Please retype the data in full, exactly as given.

________

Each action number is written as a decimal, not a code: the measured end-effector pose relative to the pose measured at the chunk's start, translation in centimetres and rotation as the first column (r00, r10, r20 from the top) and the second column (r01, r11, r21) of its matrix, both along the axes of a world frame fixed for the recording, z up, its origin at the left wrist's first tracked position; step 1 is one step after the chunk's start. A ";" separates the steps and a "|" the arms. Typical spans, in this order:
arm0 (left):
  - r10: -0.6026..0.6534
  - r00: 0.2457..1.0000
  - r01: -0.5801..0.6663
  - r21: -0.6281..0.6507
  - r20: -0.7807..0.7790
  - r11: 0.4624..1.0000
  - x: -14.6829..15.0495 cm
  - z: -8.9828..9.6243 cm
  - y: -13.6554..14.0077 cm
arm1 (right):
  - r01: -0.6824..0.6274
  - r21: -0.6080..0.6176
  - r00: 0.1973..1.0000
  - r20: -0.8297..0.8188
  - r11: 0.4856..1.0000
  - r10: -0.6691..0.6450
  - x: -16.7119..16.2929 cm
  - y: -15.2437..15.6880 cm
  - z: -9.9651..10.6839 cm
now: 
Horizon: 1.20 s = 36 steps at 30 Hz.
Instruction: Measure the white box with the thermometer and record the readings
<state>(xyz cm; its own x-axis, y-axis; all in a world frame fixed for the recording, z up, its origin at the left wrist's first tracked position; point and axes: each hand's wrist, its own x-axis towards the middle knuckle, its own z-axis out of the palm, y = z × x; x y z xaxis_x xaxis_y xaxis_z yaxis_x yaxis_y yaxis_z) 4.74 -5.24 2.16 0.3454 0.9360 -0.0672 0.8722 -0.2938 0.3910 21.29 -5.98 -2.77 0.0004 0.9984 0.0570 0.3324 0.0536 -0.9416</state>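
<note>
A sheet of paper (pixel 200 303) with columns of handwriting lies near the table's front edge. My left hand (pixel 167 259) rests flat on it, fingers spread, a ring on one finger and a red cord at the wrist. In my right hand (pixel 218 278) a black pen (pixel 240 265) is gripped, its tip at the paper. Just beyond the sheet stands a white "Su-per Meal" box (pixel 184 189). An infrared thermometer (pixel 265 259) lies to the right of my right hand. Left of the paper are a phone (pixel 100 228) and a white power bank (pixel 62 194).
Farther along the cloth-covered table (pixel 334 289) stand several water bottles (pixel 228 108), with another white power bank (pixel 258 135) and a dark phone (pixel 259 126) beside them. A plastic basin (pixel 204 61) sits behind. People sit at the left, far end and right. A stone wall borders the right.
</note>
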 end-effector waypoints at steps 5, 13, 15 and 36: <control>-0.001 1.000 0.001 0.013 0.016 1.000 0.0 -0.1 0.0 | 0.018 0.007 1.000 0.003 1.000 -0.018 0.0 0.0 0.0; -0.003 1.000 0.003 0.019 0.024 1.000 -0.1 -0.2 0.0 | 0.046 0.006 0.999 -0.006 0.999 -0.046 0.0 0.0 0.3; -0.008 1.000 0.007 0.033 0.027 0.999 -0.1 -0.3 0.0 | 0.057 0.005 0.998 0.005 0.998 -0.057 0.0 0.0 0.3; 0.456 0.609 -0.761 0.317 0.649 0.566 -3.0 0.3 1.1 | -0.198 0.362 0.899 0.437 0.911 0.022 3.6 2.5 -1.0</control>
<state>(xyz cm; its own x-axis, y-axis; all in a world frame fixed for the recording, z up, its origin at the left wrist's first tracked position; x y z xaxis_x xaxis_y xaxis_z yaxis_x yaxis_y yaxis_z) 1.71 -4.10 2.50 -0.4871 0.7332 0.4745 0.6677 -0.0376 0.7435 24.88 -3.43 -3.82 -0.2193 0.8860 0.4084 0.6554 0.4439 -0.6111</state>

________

The completed task:
Each action number is written as a decimal, not a code: the measured end-effector pose relative to the pose measured at the chunk's start, translation in centimetres and rotation as the first column (r00, r10, r20 from the top) and the second column (r01, r11, r21) of its matrix, both along the axes of a world frame fixed for the recording, z up, its origin at the left wrist's first tracked position; step 1 is one step after the chunk's start. A ";" separates the steps and a "|" the arms. Typical spans, in this order:
arm0 (left):
  - r10: -0.6026..0.6534
  - r00: 0.2457..1.0000
  - r01: -0.5801..0.6663
  - r21: -0.6281..0.6507
  - r20: -0.7807..0.7790
  - r11: 0.4624..1.0000
  - x: -14.6829..15.0495 cm
  - z: -8.9828..9.6243 cm
  - y: -13.6554..14.0077 cm
arm1 (right):
  - r01: -0.6824..0.6274
  - r21: -0.6080..0.6176
  - r00: 0.1973..1.0000
  - r20: -0.8297..0.8188
  - r11: 0.4856..1.0000
  - r10: -0.6691..0.6450
  - x: -16.7119..16.2929 cm
  - y: -15.2437..15.6880 cm
  - z: -9.9651..10.6839 cm
now: 
Horizon: 1.20 s = 36 steps at 30 Hz.
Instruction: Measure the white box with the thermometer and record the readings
<state>(xyz cm; its own x-axis, y-axis; all in a world frame fixed for the recording, z up, its origin at the left wrist's first tracked position; point and axes: each hand's wrist, its own x-axis towards the middle knuckle, its own z-axis out of the palm, y = z × x; x y z xaxis_x xaxis_y xaxis_z yaxis_x yaxis_y yaxis_z) 4.74 -5.24 2.16 0.3454 0.9360 -0.0672 0.8722 -0.2938 0.3910 21.29 -5.98 -2.77 0.0004 0.9984 0.0570 0.3324 0.0536 -0.9416</state>
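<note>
A sheet of paper (pixel 200 303) with columns of handwriting lies near the table's front edge. My left hand (pixel 167 259) rests flat on it, fingers spread, a ring on one finger and a red cord at the wrist. In my right hand (pixel 218 278) a black pen (pixel 240 265) is gripped, its tip at the paper. Just beyond the sheet stands a white "Su-per Meal" box (pixel 184 189). An infrared thermometer (pixel 265 259) lies to the right of my right hand. Left of the paper are a phone (pixel 100 228) and a white power bank (pixel 62 194).
Farther along the cloth-covered table (pixel 334 289) stand several water bottles (pixel 228 108), with another white power bank (pixel 258 135) and a dark phone (pixel 259 126) beside them. A plastic basin (pixel 204 61) sits behind. People sit at the left, far end and right. A stone wall borders the right.
</note>
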 end-effector waypoints at steps 5, 13, 15 and 36: <control>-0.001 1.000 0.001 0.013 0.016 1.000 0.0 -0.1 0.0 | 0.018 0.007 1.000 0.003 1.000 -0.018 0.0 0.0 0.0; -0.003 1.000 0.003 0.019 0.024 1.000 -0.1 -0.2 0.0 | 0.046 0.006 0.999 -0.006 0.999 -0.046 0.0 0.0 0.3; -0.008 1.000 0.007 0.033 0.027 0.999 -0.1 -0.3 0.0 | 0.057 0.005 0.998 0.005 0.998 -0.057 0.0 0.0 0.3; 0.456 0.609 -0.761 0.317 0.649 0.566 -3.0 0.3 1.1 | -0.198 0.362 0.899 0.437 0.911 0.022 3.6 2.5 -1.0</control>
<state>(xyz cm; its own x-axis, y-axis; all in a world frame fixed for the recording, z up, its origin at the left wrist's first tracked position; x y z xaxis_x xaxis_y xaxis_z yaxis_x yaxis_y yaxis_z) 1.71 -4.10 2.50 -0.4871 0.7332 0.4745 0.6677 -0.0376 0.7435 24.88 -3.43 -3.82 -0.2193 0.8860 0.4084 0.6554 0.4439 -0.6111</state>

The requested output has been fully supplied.